What is needed: The whole listing below should be printed again exactly, with no images.

Data:
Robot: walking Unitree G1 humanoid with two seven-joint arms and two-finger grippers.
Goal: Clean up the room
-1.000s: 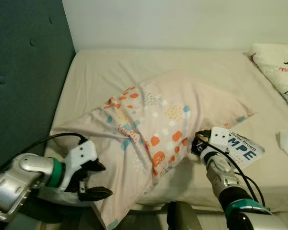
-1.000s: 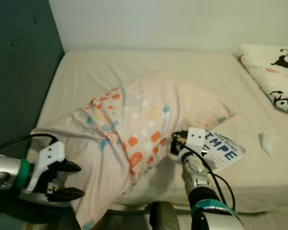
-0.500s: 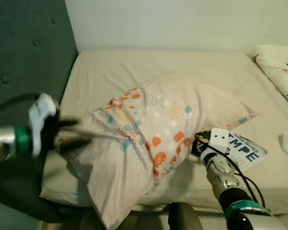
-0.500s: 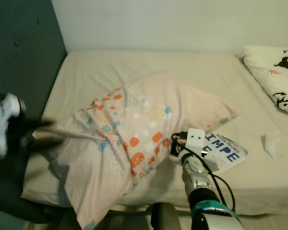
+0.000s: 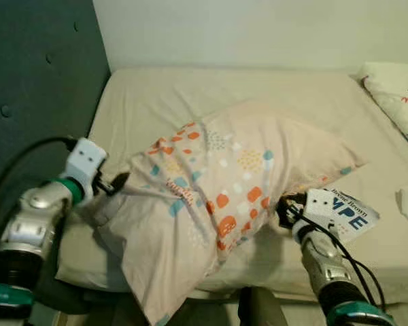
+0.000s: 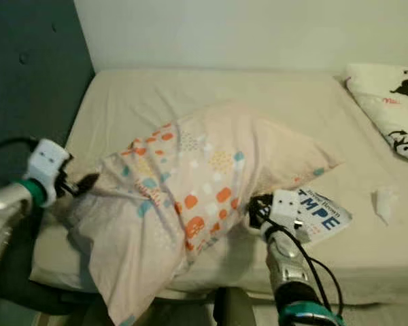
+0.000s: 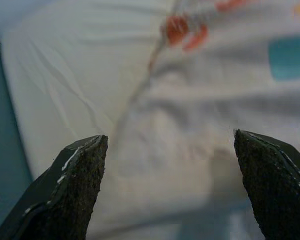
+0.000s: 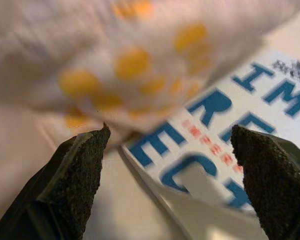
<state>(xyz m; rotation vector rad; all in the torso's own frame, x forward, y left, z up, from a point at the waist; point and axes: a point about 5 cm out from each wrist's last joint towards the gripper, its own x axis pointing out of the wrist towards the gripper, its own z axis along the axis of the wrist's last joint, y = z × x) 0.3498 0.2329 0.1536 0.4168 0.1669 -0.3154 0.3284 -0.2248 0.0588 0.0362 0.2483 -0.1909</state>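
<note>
A pale pink pillow (image 5: 224, 183) with orange, teal and yellow spots lies slantwise on the bed (image 5: 190, 95). My left gripper (image 5: 117, 182) is at the pillow's left corner. In the left wrist view its fingers (image 7: 75, 190) stand wide apart, open, with pillow fabric (image 7: 200, 125) ahead of them. My right gripper (image 5: 284, 209) is at the pillow's lower right edge, beside a white book (image 5: 350, 210) with blue letters. It is open too, facing the pillow's hem (image 8: 115, 60) and the book cover (image 8: 225, 150).
A dark teal padded wall (image 5: 34, 81) runs along the bed's left side. A white pillow with a cartoon print (image 5: 398, 95) lies at the back right. A crumpled tissue (image 5: 406, 202) sits near the right edge. A dark object (image 5: 258, 309) stands below the bed's front edge.
My left arm has risen from the bed's front left corner to the pillow's left corner, and the pillow's left part is bunched up. My right gripper edged closer to the pillow's hem.
</note>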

Exercise result:
Robot: walking Unitree G1 humanoid with two seven-joint arms and two-finger grippers.
Goal: Clean up the room
-1.000s: 
-1.000s: 
-0.500s: 
-0.500s: 
+0.000s: 
+0.000s: 
+0.000s: 
+0.000s: 
<state>(xyz m; rotation vector rad; all in the torso's own frame, x forward, y left, z up, from a point at the waist; point and axes: a point about 5 cm out from each wrist's last joint towards the gripper, its own x axis pointing out of the wrist towards the gripper, its own z axis along the axis of the wrist's last joint, y = z × x) 0.3498 0.2329 0.1536 0.4168 0.1669 -0.3154 0.3284 -0.2248 0.0588 0.0362 0.2483 -0.1909</state>
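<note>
A pale pink pillow (image 5: 224, 183) with orange, teal and yellow spots lies slantwise on the bed (image 5: 190, 95). My left gripper (image 5: 117, 182) is at the pillow's left corner. In the left wrist view its fingers (image 7: 75, 190) stand wide apart, open, with pillow fabric (image 7: 200, 125) ahead of them. My right gripper (image 5: 284, 209) is at the pillow's lower right edge, beside a white book (image 5: 350, 210) with blue letters. It is open too, facing the pillow's hem (image 8: 115, 60) and the book cover (image 8: 225, 150).
A dark teal padded wall (image 5: 34, 81) runs along the bed's left side. A white pillow with a cartoon print (image 5: 398, 95) lies at the back right. A crumpled tissue (image 5: 406, 202) sits near the right edge. A dark object (image 5: 258, 309) stands below the bed's front edge.
My left arm has risen from the bed's front left corner to the pillow's left corner, and the pillow's left part is bunched up. My right gripper edged closer to the pillow's hem.
</note>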

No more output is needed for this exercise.